La Senna il 3 giugno 2016

La Senna il 3 giugno 2016

Per quanto riguarda il tennis, oltre agli inevitabili ritardi causati da stop e sospensioni, ci sono profonde conseguenze tecniche. Innanzitutto in alcuni giorni, per non stravolgere oltre il tollerabile il programma, occorre accettare situazioni limite, giocando alcuni match sotto la pioggia, quando questa non è troppo intensa.

E poi con campi e palle così pesanti, nel torneo femminile arrivano in semifinale quattro “pesi massimi”. Cioè tenniste molto forti fisicamente e dotate di notevole potenza, indispensabile per far viaggiare la palla in queste condizioni. Nella parte alta Serena affronta in semifinale la sorpresa Kiki Bertens, che non è testa di serie, ma in questo torneo compie un deciso salto di qualità.

Nella parte bassa torna protagonista una vecchia conoscenza parigina come Samantha Stosur (finalista nel 2010, semifinalista nel 2009 e 2012), e la 22enne Muguruza.

Bastano due set sia a Williams che a Muguruza per conquistare la finale. Serena e Garbiñe hanno lasciato per strada un solo set in sei partite, e tornano ad affrontarsi in una finale Slam a distanza di 11 mesi. A Wimbledon 2015 aveva avuto la meglio Serena, ma c’era l’erba ad avvantaggiarla.

Sulla terra parigina il precedente è invece di segno opposto. Si erano già incrociate nel 2014 e la giovane spagnola, allora fuori dalle teste di serie, aveva eliminato Serena al secondo turno con un netto 6-2, 6-2.

Muguruza b. Williams S. 7-5, 6-4 Roland Garros, Finale
Il confronto è equilibrato, fra due giocatrici che mettono sulla palla una potenza simile. Nel primo set Muguruza ottiene un break nel quinto game, ma Williams lo recupera nell’ottavo. Il break decisivo arriva sul 5-5 a favore di Garbiñe, che poi riesce a consolidare sul 7-5.

Secondo set. Tre break consecutivi portano Muguruza in vantaggio 2-1 e servizio. E da questo momento si seguirà la logica dei servizi, anche se Serena rischia grosso sul 3-5 quando salva 4 match point. Si pensa che Garbiñe possa subire il contraccolpo delle occasioni non sfruttate e invece conquista addirittura a zero l’ultimo game. 7-5, 6-4 in 105 minuti.
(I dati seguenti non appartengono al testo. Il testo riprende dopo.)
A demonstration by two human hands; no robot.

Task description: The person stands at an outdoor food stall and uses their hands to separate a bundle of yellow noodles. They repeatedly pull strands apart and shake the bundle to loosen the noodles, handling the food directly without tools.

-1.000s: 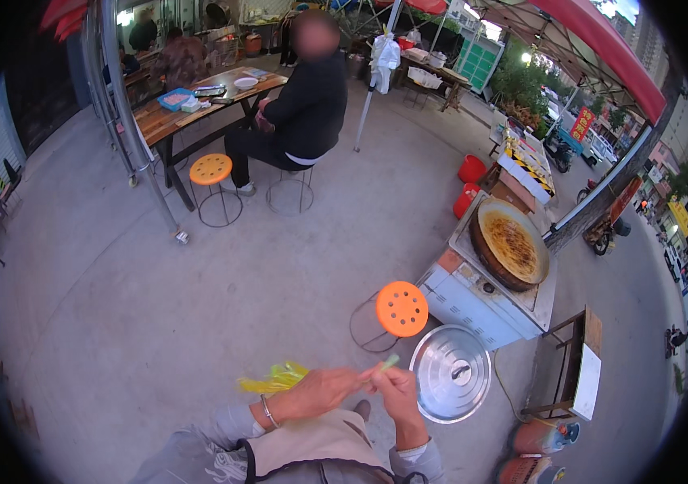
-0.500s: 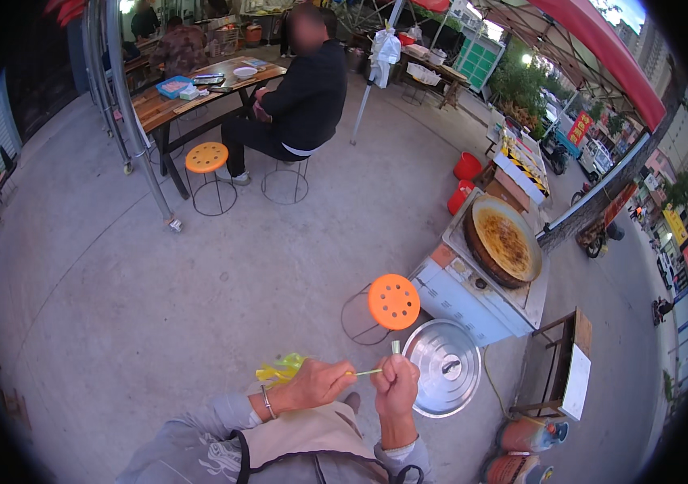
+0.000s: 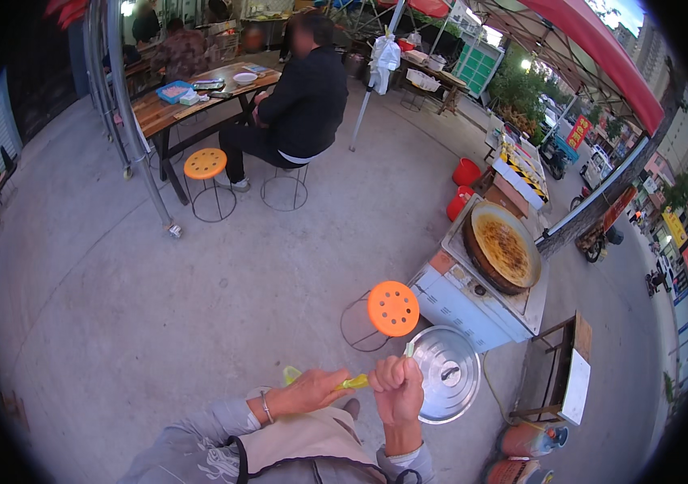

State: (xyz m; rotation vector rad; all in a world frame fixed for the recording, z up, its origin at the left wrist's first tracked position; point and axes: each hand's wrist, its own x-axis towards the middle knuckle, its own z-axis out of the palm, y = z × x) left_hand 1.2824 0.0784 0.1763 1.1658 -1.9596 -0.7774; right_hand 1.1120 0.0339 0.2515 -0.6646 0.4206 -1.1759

Tatticamente a mio avviso è una partita piuttosto lineare: Muguruza ha vinto innanzitutto perché sui punti importanti ha saputo più spesso utilizzare i lungolinea e con questo ha destabilizzato una Williams prudente e conservativa nei cambi di gioco, forse troppo portata allo scambio statico sulle diagonali.

E poi Garbiñe è stata superiore negli spostamenti e più capace di tenere una posizione a ridosso della linea di fondo durante lo scambio. Personalmente non ho nemmeno avuto la sensazione che per vincere abbia dovuto sfoderare la “partita della vita”; si è trattato piuttosto di una prestazione solida ed efficace. Quindi non un miracolo irripetibile, ma una performance coerente con le sue potenzialità.

Se allarghiamo l’analisi alle altre sconfitte di Williams nel periodo, scopriamo che questo match propone delle novità. In quegli anni chi aveva messo più in difficoltà Serena erano state le giocatrici in grado di contenere e contrattaccare, allungando il palleggio: come accaduto a Kerber agli Australian Open 2016, o come aveva saputo fare a volte Azarenka. Sembrava invece più difficile che Serena si facesse battere da tenniste che si ponevano sostanzialmente alla pari in termini di aggressività, se si esclude la sconfitta contro Kvitova a Madrid 2015.

Invece in questa finale la capacità di non farsi sopraffare da parte di Garbiñe è stata una costante del match. Perfino il maggior numero di doppi falli (9, contro i 4 di Serena) lascia intuire la volontà di spingere e non cedere l’iniziativa anche sulla seconda di servizio. Alla fine i numeri le danno ragione: ha vinto il 45,4 % di punti sulla seconda contro il 42,8% di Serena.

Ultimo dato, quasi superfluo da ricordare: sul piano storico per Serena significa dover rinviare il traguardo con lo Slam numero 22, che le permetterebbe di eguagliare il record di Steffi Graf.